NRLC Political Action Committee Director Carol Long Tobias said, "Governor Bush's support of legislation to save the lives we can in the meantime, such as banning partial-birth abortion and requiring parental notification before abortions are performed on minors, is entirely appropriate and consistent with the immediate goals of the pro-life movement."
Tobias said National Right to Life issued the statement without any prodding from Bush and without telling him and does not constitute an endorsement of the Bush campaign.
A Bush spokeswoman, Mindy Tucker, said the governor "appreciates the National Right to Life leadership recognizing his commitment to life."
On another key issue -- whether the Republican Party's official platform position on abortion, which supports a human life amendment, should be retained -- the Bush statement was clear: "The Republican Party should maintain its pro-life tenor."

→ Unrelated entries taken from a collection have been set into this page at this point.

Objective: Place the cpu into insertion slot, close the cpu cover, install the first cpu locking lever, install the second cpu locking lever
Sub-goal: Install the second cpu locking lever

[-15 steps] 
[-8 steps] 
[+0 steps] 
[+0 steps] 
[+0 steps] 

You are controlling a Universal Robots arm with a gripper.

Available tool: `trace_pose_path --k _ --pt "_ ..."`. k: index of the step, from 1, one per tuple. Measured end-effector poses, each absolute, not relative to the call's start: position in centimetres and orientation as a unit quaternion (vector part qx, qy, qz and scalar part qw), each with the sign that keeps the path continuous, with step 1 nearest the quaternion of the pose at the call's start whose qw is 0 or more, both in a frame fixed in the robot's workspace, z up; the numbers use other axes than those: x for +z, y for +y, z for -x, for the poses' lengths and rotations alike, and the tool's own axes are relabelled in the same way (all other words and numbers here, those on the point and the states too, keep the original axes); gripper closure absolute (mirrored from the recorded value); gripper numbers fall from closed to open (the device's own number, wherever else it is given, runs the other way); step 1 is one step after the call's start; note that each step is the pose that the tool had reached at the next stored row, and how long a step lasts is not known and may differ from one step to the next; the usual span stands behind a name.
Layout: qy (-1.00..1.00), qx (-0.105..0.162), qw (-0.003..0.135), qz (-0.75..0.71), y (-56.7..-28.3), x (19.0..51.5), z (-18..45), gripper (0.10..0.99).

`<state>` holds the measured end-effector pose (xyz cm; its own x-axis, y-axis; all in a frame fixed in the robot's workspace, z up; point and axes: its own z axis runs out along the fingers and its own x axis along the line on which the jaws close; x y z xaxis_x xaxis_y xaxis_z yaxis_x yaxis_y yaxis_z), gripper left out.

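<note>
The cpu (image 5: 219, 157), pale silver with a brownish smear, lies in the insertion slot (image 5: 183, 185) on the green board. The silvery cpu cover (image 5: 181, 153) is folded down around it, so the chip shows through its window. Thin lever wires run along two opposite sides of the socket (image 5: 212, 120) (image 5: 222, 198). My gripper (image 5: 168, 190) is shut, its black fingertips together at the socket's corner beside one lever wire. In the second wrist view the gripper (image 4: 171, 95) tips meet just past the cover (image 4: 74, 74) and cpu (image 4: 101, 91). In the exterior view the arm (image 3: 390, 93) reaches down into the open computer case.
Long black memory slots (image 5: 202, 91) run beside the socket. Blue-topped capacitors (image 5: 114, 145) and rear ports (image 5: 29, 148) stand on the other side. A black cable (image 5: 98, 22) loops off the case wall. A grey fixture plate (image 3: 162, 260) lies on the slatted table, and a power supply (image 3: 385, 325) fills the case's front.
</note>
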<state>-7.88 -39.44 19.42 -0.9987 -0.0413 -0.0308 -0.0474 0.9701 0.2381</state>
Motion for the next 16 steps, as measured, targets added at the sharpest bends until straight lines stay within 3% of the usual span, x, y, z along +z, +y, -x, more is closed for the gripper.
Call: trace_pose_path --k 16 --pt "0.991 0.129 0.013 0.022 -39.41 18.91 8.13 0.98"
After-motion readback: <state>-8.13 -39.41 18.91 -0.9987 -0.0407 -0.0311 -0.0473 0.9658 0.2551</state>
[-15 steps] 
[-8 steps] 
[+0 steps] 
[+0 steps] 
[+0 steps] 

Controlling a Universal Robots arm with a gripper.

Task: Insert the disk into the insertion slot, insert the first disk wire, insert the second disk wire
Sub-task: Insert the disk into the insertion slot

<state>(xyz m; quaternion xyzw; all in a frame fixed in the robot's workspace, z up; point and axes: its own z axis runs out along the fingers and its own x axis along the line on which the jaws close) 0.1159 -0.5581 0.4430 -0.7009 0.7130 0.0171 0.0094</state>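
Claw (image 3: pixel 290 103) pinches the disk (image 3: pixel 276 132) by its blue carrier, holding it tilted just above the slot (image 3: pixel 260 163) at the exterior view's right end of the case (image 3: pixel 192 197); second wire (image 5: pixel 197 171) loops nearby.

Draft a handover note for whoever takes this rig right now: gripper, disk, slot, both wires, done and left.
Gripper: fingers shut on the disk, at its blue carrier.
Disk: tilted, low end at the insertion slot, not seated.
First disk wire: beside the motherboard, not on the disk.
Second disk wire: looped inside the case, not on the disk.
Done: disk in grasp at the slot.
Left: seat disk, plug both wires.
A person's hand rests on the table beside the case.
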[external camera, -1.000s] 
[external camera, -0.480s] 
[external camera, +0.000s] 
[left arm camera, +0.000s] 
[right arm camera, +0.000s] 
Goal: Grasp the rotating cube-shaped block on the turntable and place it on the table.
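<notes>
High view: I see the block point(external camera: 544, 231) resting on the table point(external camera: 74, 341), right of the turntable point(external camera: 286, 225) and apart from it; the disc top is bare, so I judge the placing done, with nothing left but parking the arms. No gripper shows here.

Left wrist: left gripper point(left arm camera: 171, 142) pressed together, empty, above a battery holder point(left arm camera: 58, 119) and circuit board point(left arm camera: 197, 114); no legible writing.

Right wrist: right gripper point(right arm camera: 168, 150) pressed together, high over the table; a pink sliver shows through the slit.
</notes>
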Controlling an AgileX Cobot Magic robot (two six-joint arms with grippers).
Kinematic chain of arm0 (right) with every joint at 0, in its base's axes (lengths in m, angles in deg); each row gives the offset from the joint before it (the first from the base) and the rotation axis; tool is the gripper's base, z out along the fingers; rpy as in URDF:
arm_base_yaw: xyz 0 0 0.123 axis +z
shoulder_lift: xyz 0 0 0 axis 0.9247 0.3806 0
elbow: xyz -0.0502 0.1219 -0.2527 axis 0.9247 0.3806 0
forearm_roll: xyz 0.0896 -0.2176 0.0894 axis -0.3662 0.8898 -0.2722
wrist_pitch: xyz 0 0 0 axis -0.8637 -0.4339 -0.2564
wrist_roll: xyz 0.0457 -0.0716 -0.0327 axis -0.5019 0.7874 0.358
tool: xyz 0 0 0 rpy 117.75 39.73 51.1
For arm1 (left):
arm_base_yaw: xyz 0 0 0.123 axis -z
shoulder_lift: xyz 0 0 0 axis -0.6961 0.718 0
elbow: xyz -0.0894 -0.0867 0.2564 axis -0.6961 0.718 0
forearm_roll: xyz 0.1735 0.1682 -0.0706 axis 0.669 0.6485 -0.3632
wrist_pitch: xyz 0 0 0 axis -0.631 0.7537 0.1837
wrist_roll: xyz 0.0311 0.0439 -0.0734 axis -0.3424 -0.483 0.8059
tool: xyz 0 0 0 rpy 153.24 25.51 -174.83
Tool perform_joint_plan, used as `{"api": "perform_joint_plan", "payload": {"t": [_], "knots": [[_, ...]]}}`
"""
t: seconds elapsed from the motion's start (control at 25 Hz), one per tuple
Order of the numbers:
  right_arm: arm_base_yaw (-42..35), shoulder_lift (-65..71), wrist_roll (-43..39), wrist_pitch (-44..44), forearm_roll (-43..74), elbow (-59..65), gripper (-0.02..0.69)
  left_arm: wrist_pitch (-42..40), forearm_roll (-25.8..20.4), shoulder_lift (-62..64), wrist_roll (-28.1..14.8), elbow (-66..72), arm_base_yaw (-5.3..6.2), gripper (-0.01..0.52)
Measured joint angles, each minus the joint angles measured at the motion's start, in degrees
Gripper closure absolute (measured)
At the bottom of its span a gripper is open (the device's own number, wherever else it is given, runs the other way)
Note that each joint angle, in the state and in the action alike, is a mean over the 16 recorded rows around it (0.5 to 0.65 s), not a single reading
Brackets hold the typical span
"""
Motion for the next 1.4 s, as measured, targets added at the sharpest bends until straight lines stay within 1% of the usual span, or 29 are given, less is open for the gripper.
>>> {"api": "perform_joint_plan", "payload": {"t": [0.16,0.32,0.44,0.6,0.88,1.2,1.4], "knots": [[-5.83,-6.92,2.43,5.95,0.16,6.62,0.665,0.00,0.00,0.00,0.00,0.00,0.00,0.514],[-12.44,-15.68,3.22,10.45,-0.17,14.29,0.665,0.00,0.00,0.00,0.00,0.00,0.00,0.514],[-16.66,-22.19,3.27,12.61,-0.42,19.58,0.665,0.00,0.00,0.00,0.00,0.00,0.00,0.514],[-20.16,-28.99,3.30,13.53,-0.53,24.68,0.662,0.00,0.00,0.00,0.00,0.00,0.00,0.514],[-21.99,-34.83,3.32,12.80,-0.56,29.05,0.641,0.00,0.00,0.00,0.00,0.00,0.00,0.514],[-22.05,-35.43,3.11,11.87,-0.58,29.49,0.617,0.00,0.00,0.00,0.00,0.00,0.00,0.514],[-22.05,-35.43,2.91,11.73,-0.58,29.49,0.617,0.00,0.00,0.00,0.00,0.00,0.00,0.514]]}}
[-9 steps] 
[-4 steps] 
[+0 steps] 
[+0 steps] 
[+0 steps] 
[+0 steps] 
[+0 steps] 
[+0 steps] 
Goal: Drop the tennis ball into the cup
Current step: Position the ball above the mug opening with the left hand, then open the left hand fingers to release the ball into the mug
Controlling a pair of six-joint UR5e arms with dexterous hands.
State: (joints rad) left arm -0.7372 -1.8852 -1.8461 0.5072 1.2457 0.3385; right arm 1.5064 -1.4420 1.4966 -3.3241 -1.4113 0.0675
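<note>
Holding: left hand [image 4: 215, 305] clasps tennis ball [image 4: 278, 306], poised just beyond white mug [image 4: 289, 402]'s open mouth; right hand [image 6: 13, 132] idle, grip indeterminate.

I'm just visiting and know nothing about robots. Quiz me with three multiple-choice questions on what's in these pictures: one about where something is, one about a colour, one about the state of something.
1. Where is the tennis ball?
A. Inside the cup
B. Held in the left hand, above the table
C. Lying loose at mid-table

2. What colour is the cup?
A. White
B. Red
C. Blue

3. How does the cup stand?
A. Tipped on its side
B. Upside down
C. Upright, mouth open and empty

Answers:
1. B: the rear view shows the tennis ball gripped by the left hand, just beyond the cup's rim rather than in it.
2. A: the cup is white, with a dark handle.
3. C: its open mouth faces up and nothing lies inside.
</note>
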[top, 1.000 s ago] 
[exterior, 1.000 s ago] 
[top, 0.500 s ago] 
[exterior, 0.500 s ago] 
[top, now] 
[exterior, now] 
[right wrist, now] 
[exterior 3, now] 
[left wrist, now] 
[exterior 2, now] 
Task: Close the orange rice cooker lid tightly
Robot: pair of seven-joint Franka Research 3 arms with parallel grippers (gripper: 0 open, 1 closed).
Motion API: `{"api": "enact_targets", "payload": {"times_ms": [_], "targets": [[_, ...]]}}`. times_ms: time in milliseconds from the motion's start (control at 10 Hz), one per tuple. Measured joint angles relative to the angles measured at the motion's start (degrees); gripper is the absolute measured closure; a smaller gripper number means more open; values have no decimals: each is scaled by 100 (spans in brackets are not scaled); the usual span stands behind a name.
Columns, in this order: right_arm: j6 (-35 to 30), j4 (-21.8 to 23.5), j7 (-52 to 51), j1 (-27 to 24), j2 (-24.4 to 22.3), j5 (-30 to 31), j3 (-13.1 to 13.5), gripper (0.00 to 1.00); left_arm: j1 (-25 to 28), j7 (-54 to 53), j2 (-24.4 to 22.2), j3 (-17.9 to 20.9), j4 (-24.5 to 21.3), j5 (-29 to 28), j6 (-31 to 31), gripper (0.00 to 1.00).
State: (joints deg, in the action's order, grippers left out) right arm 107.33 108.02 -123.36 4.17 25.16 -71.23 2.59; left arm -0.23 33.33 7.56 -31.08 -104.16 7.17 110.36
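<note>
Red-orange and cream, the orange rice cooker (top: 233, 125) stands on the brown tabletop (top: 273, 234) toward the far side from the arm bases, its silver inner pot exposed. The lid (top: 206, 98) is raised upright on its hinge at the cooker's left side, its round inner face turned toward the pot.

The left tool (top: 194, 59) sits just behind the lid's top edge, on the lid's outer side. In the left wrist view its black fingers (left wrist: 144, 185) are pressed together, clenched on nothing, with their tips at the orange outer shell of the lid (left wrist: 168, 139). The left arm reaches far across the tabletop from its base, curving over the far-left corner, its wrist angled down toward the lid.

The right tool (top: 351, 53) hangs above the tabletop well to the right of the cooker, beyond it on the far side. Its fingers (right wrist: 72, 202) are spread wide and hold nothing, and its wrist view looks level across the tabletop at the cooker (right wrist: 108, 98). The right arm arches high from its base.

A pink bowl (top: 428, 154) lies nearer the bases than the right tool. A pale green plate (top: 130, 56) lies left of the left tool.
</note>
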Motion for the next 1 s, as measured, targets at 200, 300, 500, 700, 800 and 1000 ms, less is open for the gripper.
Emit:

Meanwhile, other Republican candidates chimed in on Bush's stance.
Buchanan, appearing on the Fox Network, said in response to a question about Bush's abortion stand: "I think leadership requires you to stand up and say 'This is wrong, and our goal is to end abortion in the United States. Our immediate goal is to appoint justices to the Supreme Court who will overturn Roe v. Wade."
One GOP presidential candidate, Gary Bauer, has attacked Bush's abortion stand as vague. ``I don't see how a 'compassionate conservative' can be ambiguous about protecting unborn children,'' Bauer said.
Most of the GOP presidential candidates have adopted strong stands on abortion. Buchanan, Gary Bauer, Rep. John R. Kasich (R-OH) and Sen. Robert C. Smith (R-NH) would explicitly demand that Supreme Court appointees oppose abortion.
Former vice president Dan Quayle said his opposition to abortion is "rooted in conscience" and those he would pick for the Supreme Court "will share it." Steve Forbes's nominees "would have to agree with [Forbes's] outlook," an aide said. Sen. John McCain (R-AZ) "would certainly surround himself with people who share his values" in making appointments, according to a spokesman.